According to our research:
We placed home screen, menus, feature icons 1 meter away from the user, so our user feels they are controllable without visual tensions
People tend to recognize objects placed within 5 meters have some sort of relationship with them, so high accuracy XR contents are displayed in an area which is 1~5 meters away from the user
Any thing further than 5 meters away, people feel these objects have less to do with them, so contents in this area are only displayed to create immersive experience.
As we have both 3DoF and 6DoF XR hardware, an universal layout makes the products consistent and easy to develop.
Interaction Layer Canvas
On XR devices, the canvas for interaction layer is based on easy and comfortable head/eye rotation angles.
For observing and quick pointing interactions, contents should be placed within canvas area.
3D Objects in Stage Layer
3D models displayed in the stage layer, while operating procedures, guidelines, attachments are shown as highlighted labels on these models.

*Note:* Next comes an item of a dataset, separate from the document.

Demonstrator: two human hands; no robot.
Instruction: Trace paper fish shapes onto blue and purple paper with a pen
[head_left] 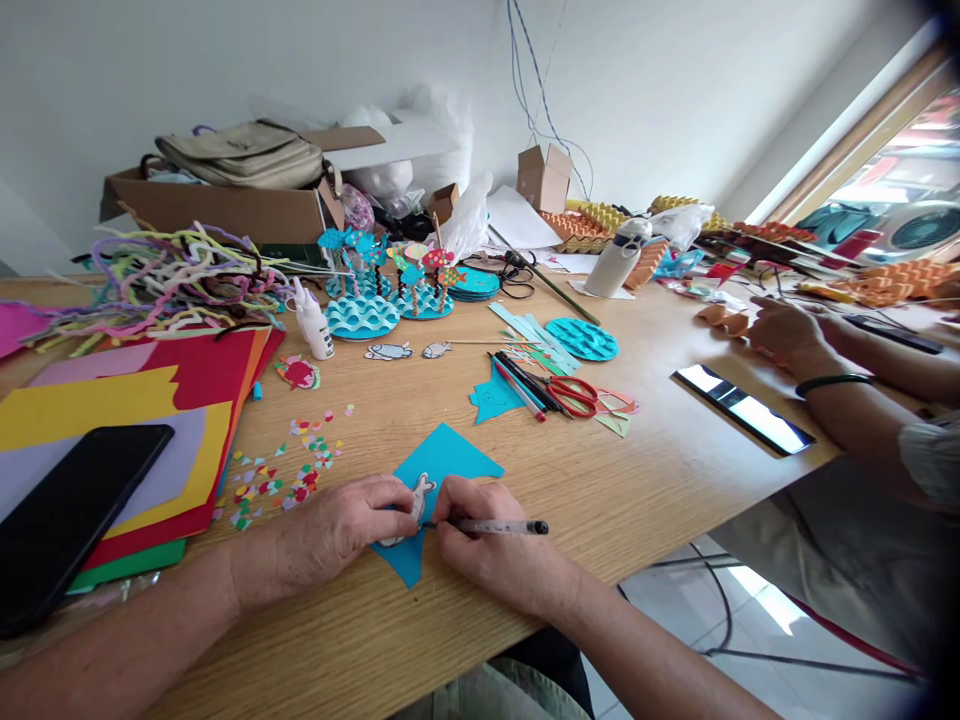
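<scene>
My left hand presses a small grey paper fish cutout flat onto a blue sheet of paper near the front edge of the wooden table. Its fingers are curled over the fish. My right hand is closed around a black pen, with the tip touching the paper beside the fish.
A black phone lies on stacked coloured sheets at left, beside scattered confetti. Farther back are a glue bottle, pipe cleaners, blue wave discs with fish, red scissors and pens. Another person's hands work at right, near a mirror strip.
</scene>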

By aiming to a label with cursor, more details of that area will be displayed on cards or menus.
Optimize 3D Models Performance
Render the model according to ambient lights
PBR materials with metal roughness and specular glossa
Matte materials must be supported
≤100K polygons for a scene
Poisson-disk to triangular surface optimization recommended
3D content animations can be triggered with scripts, triggers can be setup in the scripts
Basic animation: pan, zoom and rotate, scripts include speed, acceleration and loop
Gestures
To simplify the overall usability, only 3 gestures are used.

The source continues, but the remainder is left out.